Si les chro­niques de l’é­poque sont exactes, le ter­rible empe­reur gisait dans sa tombe, sous mes pieds, entou­ré de ses épouses exé­cu­tées et au milieu d’une repro­duc­tion à l’i­den­tique de son empire — modèle vaste et com­pli­qué, sillon­né de rivières de vif-argent et ani­mé par d’in­vi­sibles méca­niques. Sept cents mille ouvriers, dit-on, avaient tri­mé sur ce mau­so­lée au cours des der­nières années de son règne et, à l’a­chè­ve­ment de l’ou­vrage, ceux qui en savaient trop avaient été emmu­rés dedans au moyen de portes de pierre qui s’a­bais­saient d’elles-mêmes.
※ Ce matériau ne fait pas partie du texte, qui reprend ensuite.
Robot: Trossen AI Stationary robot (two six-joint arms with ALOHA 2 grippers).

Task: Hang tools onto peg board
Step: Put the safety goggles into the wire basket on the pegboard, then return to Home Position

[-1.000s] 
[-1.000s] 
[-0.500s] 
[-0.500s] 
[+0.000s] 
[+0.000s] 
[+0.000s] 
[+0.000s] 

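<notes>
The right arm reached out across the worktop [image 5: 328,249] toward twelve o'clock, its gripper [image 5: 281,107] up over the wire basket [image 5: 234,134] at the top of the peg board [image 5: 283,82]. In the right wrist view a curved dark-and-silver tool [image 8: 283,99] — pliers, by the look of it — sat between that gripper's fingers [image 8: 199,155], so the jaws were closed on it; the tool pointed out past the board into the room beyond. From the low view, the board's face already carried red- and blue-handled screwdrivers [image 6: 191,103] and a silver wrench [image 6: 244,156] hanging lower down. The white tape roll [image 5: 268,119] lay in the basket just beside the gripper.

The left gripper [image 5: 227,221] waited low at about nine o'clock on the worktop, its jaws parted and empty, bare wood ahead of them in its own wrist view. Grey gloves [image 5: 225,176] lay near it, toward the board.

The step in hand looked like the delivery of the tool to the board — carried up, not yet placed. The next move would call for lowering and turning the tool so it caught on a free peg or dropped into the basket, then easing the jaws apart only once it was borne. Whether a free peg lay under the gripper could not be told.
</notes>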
Dans la chambre funé­raire, par­mi des mon­tagnes sculp­tées dans le cuivre et des villes de pierres pré­cieuses, l’empereur navigue dans un cer­cueil en forme de barque, sur une rivière de mer­cure qui débouche dans une mer du même métal, sous un ciel de nuit constel­lé de perles.

Archer de Qin Shi Huangdi

Ain­si il s’é­tait ména­gé dans la mort un royaume miroir auto­nome, une maî­trise par­faite. Ses cités de gemmes bâties pour l’é­ter­ni­té fai­saient écho au sta­tisme des cieux. Des portes et des pas­sages inté­rieurs, secrè­te­ment pro­té­gés par des arque­buses armées et poin­tées des­sus, scel­laient les fron­tières de son état post­hume. Il avait emmu­ré le pas­sé et l’a­ve­nir. Ses ancêtres, comme ceux de l’Em­pe­reur jaune, avaient sans doute été des bar­bares, et pour­tant c’est de lui que la Chine tient son nom. Les lampes de graisse de phoque qui éclai­raient sa tombe devaient, paraît-il, brû­ler à jamais.